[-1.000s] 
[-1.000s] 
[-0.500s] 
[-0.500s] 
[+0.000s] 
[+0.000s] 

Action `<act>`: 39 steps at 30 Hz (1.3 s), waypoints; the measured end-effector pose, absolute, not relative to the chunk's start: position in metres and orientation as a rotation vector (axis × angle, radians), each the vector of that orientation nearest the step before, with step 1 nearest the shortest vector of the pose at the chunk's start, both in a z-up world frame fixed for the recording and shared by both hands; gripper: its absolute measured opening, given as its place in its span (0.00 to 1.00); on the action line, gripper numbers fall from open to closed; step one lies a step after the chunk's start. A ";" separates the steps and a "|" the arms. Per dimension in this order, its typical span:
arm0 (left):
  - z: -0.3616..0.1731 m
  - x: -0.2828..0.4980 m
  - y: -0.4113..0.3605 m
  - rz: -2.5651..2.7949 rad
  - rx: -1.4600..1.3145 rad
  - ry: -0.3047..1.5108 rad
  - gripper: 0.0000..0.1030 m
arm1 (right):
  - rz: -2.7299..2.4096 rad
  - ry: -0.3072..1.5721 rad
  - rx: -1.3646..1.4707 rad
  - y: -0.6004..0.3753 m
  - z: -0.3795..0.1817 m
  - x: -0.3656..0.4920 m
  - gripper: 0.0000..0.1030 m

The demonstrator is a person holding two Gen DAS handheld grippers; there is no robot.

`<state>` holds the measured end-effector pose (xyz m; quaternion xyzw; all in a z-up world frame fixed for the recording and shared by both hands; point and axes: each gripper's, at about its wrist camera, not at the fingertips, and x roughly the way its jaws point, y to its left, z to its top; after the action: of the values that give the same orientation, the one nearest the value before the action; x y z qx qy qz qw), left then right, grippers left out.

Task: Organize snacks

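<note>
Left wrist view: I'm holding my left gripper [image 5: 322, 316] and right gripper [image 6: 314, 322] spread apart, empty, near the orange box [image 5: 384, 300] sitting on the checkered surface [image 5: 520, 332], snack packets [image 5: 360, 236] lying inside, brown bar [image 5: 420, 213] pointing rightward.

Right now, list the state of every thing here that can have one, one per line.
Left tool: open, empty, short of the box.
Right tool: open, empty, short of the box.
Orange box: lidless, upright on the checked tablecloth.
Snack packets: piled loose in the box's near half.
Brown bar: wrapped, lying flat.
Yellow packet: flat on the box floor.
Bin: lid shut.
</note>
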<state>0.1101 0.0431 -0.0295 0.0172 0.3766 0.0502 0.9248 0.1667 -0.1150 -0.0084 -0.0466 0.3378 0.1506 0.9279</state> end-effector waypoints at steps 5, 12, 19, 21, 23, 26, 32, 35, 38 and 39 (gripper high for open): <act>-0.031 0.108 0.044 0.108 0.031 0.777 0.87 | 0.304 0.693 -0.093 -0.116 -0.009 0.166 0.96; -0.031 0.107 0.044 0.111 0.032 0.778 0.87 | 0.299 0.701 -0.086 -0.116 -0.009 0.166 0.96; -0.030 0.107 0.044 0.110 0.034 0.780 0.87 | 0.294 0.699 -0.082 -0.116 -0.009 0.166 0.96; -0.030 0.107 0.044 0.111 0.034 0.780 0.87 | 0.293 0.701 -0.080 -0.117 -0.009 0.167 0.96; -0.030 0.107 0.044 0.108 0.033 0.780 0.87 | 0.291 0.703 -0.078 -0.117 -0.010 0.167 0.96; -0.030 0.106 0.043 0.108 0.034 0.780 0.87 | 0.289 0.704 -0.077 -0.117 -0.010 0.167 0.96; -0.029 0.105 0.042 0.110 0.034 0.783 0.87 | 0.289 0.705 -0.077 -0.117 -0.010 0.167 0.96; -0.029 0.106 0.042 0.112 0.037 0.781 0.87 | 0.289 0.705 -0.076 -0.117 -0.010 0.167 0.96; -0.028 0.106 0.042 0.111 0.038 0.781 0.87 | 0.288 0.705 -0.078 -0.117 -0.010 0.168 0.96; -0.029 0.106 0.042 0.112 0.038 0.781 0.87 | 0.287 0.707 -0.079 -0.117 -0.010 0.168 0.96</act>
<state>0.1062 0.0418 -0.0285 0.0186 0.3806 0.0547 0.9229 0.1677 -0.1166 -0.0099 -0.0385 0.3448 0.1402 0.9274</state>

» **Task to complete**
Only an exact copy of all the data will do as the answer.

» **Response area**
[-1.000s] 
[-1.000s] 
[-0.500s] 
[-0.500s] 
[+0.000s] 
[+0.000s] 

Action `<act>`: 39 steps at 30 Hz (1.3 s), waypoints; the measured end-effector pose, absolute, not relative to the chunk's start: position in metres and orientation as a rotation vector (axis × angle, radians), each the vector of that orientation nearest the step before, with step 1 nearest the shortest vector of the pose at the chunk's start, both in a z-up world frame fixed for the recording and shared by both hands; gripper: its absolute measured opening, given as its place in its span (0.00 to 1.00); on the action line, gripper numbers fall from open to closed; step one lies a step after the chunk's start. A ";" separates the steps and a "|" the arms. Per dimension in this order, its typical span:
arm0 (left):
  - z: -0.3616..0.1731 m
  - x: -0.2828..0.4980 m
  - y: -0.4113..0.3605 m
  - rz: -2.5651..2.7949 rad
  - rx: -1.4600..1.3145 rad
  - ry: -0.3047..1.5108 rad
  - gripper: 0.0000..0.1030 m
arm1 (right):
  - rz: -2.7299..2.4096 rad
  - ry: -0.3072..1.5721 rad
  - rx: -1.3646..1.4707 rad
  - y: -0.6004..0.3753 m
  - z: -0.3795..0.1817 m
  - x: -0.3656..0.4920 m
  - gripper: 0.0000..0.1030 m

The demonstrator is a person holding two Gen DAS handheld grippers; there is no robot.

`<state>` holds the measured end-effector pose (xyz m; quaternion xyzw; all in a z-up world frame fixed for the recording and shared by both hands; point and axes: each gripper's, at about its wrist camera, not at the fingertips, and x roughly the way its jaws point, y to its left, z to its top; after the action: of the values that give the same orientation, the one nearest the value before the action; x y z qx qy qz qw), left then right, grippers left out.

Task: Organize snacks

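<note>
Left wrist view: I'm holding my left gripper [image 5: 322, 316] and right gripper [image 6: 314, 322] spread apart, empty, near the orange box [image 5: 384, 300] sitting on the checkered surface [image 5: 520, 332], snack packets [image 5: 360, 236] lying inside, brown bar [image 5: 420, 213] pointing rightward.

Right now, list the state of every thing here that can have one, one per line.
Left tool: open, empty, short of the box.
Right tool: open, empty, short of the box.
Orange box: lidless, upright on the checked tablecloth.
Snack packets: piled loose in the box's near half.
Brown bar: wrapped, lying flat.
Yellow packet: flat on the box floor.
Bin: lid shut.
</note>
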<state>0.1101 0.0431 -0.0295 0.0172 0.3766 0.0502 0.9248 0.1667 -0.1150 -0.0084 -0.0466 0.3378 0.1506 0.9279</state> end-effector waypoints at steps 5, 12, 19, 21, 23, 26, 32, 35, 38 and 39 (gripper high for open): <act>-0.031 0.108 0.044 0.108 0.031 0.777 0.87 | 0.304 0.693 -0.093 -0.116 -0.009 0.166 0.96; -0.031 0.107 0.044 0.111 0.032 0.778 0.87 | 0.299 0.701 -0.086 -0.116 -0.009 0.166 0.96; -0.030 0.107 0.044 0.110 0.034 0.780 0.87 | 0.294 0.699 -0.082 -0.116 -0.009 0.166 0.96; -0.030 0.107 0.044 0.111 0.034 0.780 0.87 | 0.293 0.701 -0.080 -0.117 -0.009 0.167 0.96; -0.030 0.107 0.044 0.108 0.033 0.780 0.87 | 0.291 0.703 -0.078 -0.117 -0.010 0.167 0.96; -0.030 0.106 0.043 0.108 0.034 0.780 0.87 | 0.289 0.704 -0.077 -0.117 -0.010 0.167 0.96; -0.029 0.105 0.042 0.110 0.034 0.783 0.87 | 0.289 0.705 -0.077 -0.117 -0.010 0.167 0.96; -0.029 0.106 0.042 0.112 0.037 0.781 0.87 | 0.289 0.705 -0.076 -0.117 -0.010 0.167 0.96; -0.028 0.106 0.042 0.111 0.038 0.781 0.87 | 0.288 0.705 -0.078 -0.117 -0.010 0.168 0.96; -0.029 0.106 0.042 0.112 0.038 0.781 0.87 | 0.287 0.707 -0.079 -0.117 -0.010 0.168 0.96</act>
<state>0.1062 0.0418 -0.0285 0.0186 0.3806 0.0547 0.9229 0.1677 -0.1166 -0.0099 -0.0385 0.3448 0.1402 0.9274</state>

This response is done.